Il existe encore des commerces qui se transmettent de générations en génération, par exemple un beau restaurant, bien situé dans une petite ville du centre de la France… ouvert depuis 3 générations, créé en 1875 par l’arrière grand-père de Paul…Les enfants de Paul ont un autre projet, la lignée familiale des restaurateurs va s’éteindre. Alors Paul et son épouse décident de vendre leur commerce pour une retraite méritée après une vie bien remplie.

De manière inattendue, l’ouvrier cuisinier fait une proposition d’achat. Parmi les 4 candidats à la reprise, c’est lui que Paul choisit.
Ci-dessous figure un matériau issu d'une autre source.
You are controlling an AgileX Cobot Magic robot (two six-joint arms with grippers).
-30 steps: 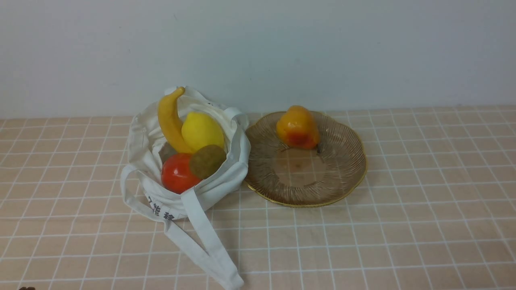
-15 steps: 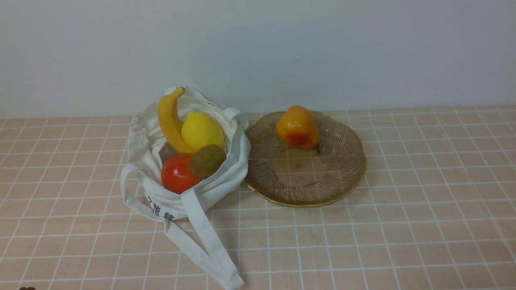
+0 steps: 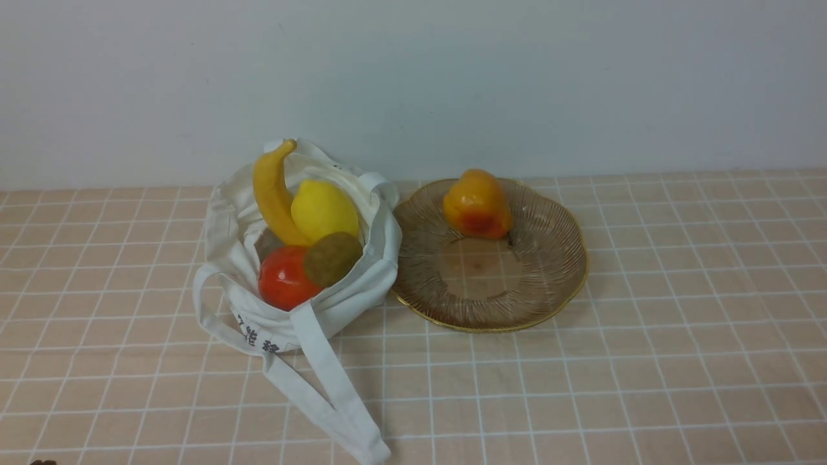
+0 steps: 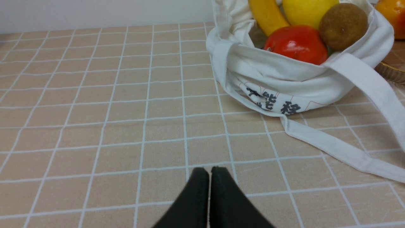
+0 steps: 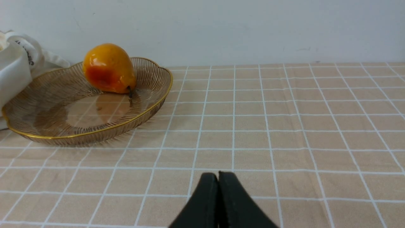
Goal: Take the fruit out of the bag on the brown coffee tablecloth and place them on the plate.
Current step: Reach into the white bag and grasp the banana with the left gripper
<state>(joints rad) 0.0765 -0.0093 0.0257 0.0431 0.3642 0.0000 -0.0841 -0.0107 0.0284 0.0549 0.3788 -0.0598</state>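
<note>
The white cloth bag [image 3: 258,323] sits on the peach grid tablecloth [image 3: 646,361], left of centre. It holds a yellow banana [image 3: 271,194], a lemon [image 3: 323,210], a red-orange fruit [image 3: 281,278] and a kiwi [image 3: 332,258]. The gold wire plate [image 3: 555,284] stands beside it on the right, with an orange-yellow pear [image 3: 477,204] at its back. My left gripper [image 4: 210,171] is shut and empty, low over the cloth, short of the bag [image 4: 284,79]. My right gripper [image 5: 218,175] is shut and empty, well short of the plate [image 5: 95,133]. Neither gripper shows in the front view.
The bag's long straps [image 3: 336,394] trail forward over the cloth toward the front edge. A pale wall [image 3: 452,77] runs right behind the bag and plate.
</note>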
C’est un excellent ouvrier, il a rendu plein de services, les 2 familles se connaissent depuis longtemps… Difficile pour Paul de faire un autre choix. Et pourtant, oui et pourtant… des indices auraient pu alerter… Le comptable ainsi que la banque ne font pas confiance à Eric. Il va en 2 ans amener l’entreprise en faillite.

Quelles compétences ?

Passer d’ouvrier à patron demande une réelle évolution de ses compétences, un regard neuf. Rapidement, Eric et sa femme perdent une partie de la clientèle d’habitués par manque de disponibilité, un relationnel épouvantable, une qualité d’hygiène et de propreté dégradée…Travailler en couple demande un partage des responsabilités et un équilibre dans le dispatching des tâches. Le domaine de Paul était la cuisine, celui de son épouse le service au client, Eric laisse sa femme interférer et donner des ordres en cuisine et lui vient de temps en temps servir au restaurant…

Diriger une nouvelle entreprise, c’est aussi savoir gérer les évolutions, ils changent trop vite la carte, ce qui fait fuir les habitués et n’attire pas de nouvelle clientèle. Une des compétences que n’a pas su acquérir ce couple, c’est la capacité de se remettre en question lorsque les premiers signes apparaissent, ils n’ont pas l’intelligence de se questionner sur leur façon de faire inadaptée, ils n’écoutent pas les conseils qui leur sont donnés, ils changent même de comptable quand celui-ci les alerte. Ils font l’autruche plutôt que de faire évoluer leur fonctionnement et d’accepter les aides proposées. Quel gâchis !

Conflit de loyauté-trahison

Paul et son épouse se sentent responsables de ce gâchis, responsables d’avoir fait le mauvais choix, responsables de n’avoir pas mesuré l’incompétence du couple de repreneurs, responsables d’avoir trahi leurs clients.Ils vivent douloureusement cette épreuve comme s’ils n’avaient pas été loyals à leurs ancêtres qui leur ont transmis un si bel outil, comme si par un choix affectif plus que professionnel, ils avaient trahi la confiance de plusieurs générations, comme si une valeur si chère à leur famille qui est la qualité de travail avait été bafouée. C’est pour eux très difficile d’accepter la destruction du fruit de plusieurs générations de travail.

Comment expliquer cette erreur de jugement ? La motivation profonde de Paul et de son épouse, arrivés au terme de leur vie professionnelle, est sans conteste de perpétuer la lignée familiale. Ils se sentent redevables à leurs ancêtres d’avoir reçu un beau patrimoine qui a apporté la renommée, l’honneur et la reconnaissance sur la famille. L’important, c’est de transmettre à « un fils » génétique ou «symbolique » l’entreprise afin d’être loyal à la famille. Le choix ne pouvait être qu’affectif, ils en ont oublié de vérifier la compétence du repreneur. Faire un choix suppose une exploration des motivations profondes. Un choix inadéquat du point de vue de la simple logique peut être fait avec une totale conviction.

On voit alors comment le poids de la transmission héréditaire ou du code de valeurs d’une entreprise peut pénaliser la compétence, la nécessité de performance ou le projet lui-même.